- Opening Delimiter -

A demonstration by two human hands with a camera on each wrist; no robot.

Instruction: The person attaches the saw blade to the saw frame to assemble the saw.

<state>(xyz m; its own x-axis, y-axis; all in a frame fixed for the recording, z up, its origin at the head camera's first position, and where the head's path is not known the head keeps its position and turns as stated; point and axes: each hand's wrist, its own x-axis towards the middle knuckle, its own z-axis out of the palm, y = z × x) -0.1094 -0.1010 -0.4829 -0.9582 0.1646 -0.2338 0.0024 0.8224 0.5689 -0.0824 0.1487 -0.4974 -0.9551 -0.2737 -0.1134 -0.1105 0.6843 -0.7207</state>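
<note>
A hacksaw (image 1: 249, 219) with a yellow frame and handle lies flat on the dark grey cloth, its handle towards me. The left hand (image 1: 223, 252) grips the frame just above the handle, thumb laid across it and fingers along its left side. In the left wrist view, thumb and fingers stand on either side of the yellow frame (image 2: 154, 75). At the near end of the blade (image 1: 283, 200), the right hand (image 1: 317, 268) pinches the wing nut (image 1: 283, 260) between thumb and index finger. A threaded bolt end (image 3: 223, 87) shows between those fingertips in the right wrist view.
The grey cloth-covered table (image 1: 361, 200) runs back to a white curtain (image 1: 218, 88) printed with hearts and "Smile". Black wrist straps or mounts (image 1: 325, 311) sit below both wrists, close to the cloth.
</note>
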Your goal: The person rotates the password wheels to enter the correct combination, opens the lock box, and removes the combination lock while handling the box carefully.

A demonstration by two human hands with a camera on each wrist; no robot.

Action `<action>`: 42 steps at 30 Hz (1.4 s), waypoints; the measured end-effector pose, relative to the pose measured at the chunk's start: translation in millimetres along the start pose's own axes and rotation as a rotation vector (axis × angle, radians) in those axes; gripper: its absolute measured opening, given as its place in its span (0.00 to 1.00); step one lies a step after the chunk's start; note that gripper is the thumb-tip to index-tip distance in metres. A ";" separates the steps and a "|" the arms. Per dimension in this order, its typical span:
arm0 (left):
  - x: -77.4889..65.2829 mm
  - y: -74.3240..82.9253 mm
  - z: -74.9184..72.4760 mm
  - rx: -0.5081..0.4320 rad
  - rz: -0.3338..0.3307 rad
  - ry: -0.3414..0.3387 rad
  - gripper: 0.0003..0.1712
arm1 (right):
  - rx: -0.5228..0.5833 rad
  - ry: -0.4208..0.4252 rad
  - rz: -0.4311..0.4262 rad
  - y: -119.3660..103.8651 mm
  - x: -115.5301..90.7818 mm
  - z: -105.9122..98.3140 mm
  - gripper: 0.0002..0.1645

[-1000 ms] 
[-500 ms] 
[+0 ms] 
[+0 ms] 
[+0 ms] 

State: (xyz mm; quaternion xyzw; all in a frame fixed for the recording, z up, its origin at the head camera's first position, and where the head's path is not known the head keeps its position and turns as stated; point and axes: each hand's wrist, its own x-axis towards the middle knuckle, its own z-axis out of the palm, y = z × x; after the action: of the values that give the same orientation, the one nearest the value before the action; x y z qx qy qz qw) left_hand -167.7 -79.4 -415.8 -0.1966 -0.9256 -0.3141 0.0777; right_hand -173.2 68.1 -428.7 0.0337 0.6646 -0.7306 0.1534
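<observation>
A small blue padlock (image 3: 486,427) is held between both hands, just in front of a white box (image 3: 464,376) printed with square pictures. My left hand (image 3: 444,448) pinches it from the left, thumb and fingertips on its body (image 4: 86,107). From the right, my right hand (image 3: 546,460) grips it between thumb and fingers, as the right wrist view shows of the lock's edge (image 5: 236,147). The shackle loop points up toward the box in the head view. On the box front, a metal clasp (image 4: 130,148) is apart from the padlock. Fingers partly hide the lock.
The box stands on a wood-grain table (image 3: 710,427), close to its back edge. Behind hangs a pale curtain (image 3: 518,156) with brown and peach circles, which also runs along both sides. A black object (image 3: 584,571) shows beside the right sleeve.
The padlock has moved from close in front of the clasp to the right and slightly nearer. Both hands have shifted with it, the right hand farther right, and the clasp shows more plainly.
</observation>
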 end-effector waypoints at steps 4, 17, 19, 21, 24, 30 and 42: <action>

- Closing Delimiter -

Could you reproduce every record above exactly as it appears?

**Response to the task**
A demonstration by two human hands with a camera on each wrist; no robot.

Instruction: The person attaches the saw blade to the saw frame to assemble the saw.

<state>(xyz m; its own x-axis, y-axis; all in a frame fixed for the recording, z up, its origin at the head camera's first position, and where the head's path is not known the head keeps its position and turns as stated; point and axes: each hand's wrist, its own x-axis towards the middle knuckle, its own z-axis out of the palm, y = z × x) -0.1094 -0.1010 -0.4829 -0.9582 0.1646 -0.2338 0.0024 0.8224 0.5689 -0.0824 0.1487 -0.4974 -0.9551 -0.2737 -0.1134 -0.1105 0.6843 -0.7207</state>
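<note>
A hacksaw (image 1: 249, 219) with a yellow frame and handle lies flat on the dark grey cloth, its handle towards me. The left hand (image 1: 223, 252) grips the frame just above the handle, thumb laid across it and fingers along its left side. In the left wrist view, thumb and fingers stand on either side of the yellow frame (image 2: 154, 75). At the near end of the blade (image 1: 283, 200), the right hand (image 1: 317, 268) pinches the wing nut (image 1: 283, 260) between thumb and index finger. A threaded bolt end (image 3: 223, 87) shows between those fingertips in the right wrist view.
The grey cloth-covered table (image 1: 361, 200) runs back to a white curtain (image 1: 218, 88) printed with hearts and "Smile". Black wrist straps or mounts (image 1: 325, 311) sit below both wrists, close to the cloth.
</note>
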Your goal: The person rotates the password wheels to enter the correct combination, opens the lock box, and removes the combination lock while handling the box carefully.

A demonstration by two human hands with a camera on each wrist; no robot.

Action `<action>`: 42 steps at 30 Hz (1.4 s), waypoints; the measured end-effector pose, relative to the pose measured at the chunk's start: translation in millimetres along the start pose's own axes and rotation as a rotation vector (axis × angle, radians) in those axes; gripper: its absolute measured opening, given as its place in its span (0.00 to 1.00); step one lies a step after the chunk's start; note that gripper is the thumb-tip to index-tip distance in metres. A ";" separates the steps and a "|" the arms. Per dimension in this order, its typical span:
arm0 (left):
  - x: -77.4889..65.2829 mm
  - y: -74.3240..82.9253 mm
  - z: -74.9184..72.4760 mm
  - rx: -0.5081..0.4320 rad
  - rz: -0.3338..0.3307 rad
  - ry: -0.3414..0.3387 rad
  - gripper: 0.0003..0.1712
arm1 (right):
  - rx: -0.5228..0.5833 rad
  - ry: -0.4208..0.4252 rad
  - rz: -0.4311..0.4262 rad
  - y: -119.3660..103.8651 mm
  - x: -115.5301..90.7818 mm
  - z: -105.9122..98.3140 mm
  - gripper: 0.0002..0.1645

[-1000 ms] 
[-500 ms] 
[+0 ms] 
[+0 ms] 
[+0 ms] 

State: (xyz mm; quaternion xyzw; all in a frame fixed for the recording, z up, its origin at the head camera's first position, and where the head's path is not known the head keeps its position and turns as stated; point and axes: each hand's wrist, its own x-axis towards the middle knuckle, its own z-axis out of the palm, y = z × x; after the action: of the values that give the same orientation, the one nearest the value before the action; x y z qx qy qz qw) left_hand -167.7 -79.4 -415.8 -0.1966 -0.9256 -0.3141 0.0777; right_hand -173.2 68.1 -428.7 0.0337 0.6646 -0.7306 0.1534
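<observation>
A small blue padlock (image 3: 486,427) is held between both hands, just in front of a white box (image 3: 464,376) printed with square pictures. My left hand (image 3: 444,448) pinches it from the left, thumb and fingertips on its body (image 4: 86,107). From the right, my right hand (image 3: 546,460) grips it between thumb and fingers, as the right wrist view shows of the lock's edge (image 5: 236,147). The shackle loop points up toward the box in the head view. On the box front, a metal clasp (image 4: 130,148) is apart from the padlock. Fingers partly hide the lock.
The box stands on a wood-grain table (image 3: 710,427), close to its back edge. Behind hangs a pale curtain (image 3: 518,156) with brown and peach circles, which also runs along both sides. A black object (image 3: 584,571) shows beside the right sleeve.
The padlock has moved from close in front of the clasp to the right and slightly nearer. Both hands have shifted with it, the right hand farther right, and the clasp shows more plainly.
</observation>
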 end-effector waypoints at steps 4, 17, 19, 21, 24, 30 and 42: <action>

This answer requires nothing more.